Diría Juanga que no tiene dinero ni nada qué dar, que lo único que tiene es amor para dar… las nachas. Yo tenía dinero, pero me lo gasté todo bien gastado, y ahora nomás tengo amor para dar y un dibujillo mafufo que hice a manera de tarjeta navideña para regalársela a tanto hermano blogguero que tengo -y no tengo- el gusto -y susto- de conocer y así desearles lo que se desea estas fechas y un poquito más.

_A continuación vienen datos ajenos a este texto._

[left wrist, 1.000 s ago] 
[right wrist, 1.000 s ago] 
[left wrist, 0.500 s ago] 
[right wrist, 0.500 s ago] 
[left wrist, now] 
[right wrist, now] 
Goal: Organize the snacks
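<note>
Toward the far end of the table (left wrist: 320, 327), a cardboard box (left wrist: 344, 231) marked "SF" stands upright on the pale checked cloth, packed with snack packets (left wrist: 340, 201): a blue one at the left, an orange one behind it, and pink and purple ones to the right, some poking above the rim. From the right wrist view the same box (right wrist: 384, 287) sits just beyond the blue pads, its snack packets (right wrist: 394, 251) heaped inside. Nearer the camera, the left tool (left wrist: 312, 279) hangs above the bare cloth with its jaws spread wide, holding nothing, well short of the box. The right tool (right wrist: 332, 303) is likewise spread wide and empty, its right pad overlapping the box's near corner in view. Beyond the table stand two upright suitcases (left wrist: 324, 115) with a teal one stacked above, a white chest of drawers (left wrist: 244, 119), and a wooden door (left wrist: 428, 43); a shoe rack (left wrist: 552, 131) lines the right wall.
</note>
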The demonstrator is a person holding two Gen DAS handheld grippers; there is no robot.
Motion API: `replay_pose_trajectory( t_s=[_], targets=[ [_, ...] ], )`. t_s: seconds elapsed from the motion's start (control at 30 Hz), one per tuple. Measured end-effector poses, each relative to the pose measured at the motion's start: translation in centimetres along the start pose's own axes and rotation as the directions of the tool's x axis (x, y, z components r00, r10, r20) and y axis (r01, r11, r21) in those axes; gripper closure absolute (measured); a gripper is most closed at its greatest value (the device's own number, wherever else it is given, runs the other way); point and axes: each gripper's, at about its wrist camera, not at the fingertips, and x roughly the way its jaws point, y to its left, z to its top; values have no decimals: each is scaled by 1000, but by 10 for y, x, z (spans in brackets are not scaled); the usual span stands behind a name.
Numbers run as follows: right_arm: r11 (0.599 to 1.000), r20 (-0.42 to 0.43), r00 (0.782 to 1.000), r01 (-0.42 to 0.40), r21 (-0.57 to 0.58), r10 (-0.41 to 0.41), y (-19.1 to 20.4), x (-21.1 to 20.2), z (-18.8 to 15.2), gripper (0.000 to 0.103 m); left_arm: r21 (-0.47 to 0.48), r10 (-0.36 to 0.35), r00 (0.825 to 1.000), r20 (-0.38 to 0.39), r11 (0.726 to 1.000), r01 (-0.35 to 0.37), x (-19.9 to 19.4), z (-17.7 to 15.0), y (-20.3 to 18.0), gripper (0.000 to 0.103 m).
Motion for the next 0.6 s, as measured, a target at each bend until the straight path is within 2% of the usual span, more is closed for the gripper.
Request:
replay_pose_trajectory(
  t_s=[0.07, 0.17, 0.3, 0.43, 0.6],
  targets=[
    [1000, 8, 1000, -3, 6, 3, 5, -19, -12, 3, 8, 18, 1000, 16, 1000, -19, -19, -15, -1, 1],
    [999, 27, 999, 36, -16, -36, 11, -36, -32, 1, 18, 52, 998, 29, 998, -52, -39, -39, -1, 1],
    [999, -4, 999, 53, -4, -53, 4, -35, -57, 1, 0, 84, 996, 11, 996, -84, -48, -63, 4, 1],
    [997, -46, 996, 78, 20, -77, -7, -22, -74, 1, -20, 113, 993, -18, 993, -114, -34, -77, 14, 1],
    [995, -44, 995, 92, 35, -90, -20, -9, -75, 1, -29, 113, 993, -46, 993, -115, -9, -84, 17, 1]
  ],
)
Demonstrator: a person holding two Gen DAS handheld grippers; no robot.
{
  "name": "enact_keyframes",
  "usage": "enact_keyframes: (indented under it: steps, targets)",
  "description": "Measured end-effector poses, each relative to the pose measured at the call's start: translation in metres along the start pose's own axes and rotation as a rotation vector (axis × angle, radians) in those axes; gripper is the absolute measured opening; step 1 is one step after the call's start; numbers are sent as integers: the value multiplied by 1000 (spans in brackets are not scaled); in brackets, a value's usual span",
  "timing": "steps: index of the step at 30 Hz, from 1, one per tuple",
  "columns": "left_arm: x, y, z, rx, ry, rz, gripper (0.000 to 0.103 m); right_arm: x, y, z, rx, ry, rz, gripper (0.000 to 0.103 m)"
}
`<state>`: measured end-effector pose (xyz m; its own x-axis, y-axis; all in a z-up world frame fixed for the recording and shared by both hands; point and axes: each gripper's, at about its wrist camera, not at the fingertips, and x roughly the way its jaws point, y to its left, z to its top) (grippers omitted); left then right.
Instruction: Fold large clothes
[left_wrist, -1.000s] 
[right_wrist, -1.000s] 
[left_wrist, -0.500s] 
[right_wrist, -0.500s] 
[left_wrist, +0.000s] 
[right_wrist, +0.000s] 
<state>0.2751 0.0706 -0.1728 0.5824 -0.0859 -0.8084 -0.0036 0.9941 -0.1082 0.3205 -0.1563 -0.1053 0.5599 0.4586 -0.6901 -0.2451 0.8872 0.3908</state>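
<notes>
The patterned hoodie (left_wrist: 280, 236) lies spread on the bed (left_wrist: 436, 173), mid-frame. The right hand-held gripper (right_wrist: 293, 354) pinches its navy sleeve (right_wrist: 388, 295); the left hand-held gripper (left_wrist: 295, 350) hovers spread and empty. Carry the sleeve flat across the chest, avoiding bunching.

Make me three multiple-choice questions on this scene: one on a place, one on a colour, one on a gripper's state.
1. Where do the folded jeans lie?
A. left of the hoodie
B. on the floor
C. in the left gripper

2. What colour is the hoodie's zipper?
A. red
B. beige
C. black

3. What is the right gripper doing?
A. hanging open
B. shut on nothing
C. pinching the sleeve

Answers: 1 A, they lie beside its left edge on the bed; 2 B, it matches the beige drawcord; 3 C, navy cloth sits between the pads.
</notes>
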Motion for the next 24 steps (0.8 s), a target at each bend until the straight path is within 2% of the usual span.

Y a manera de chisme les cuento que La Fabi me regaló un perro y al principio me encabroné. Bueno, no tuve tacto para decir las cosas, ya saben cómo somos los hombres de pendejos con las viejas. Le dije que era una responsabilidad muy grande, que primero me hubiera preguntado si quería un perro, que hace poco la perrera municipal se había llevado a mi perra por no tener ni el espacio ni el tiempo adecuado para atenderla, que se me hacía un regalo ilógico porque si quisiera un perro, ya lo hubira tenido, pues mi papá es veterinario, etc, etc… Obviamente quedé como el ogro inhumano y despiadado come niños que piensan que soy cuando digo que no me quiero casar ni tener hijos. Pero, al saber por todo lo que pasó la Fabi aveturera para conseguir al animalito y verle la cara al pinche perrillo, snif, mi corazón se desmoronó como galleta salada.
Ay, amá: soy más bueno que el niñito Jesús y la Fabi más buena que Alejandra Guzmán… digo, que la Virgen de Caguamalupe
Saludos a todos y que la pasen de lujo comiendo, bebiendo, cantando, rezando o cualquiera que sea su onda para celebrar la navidad.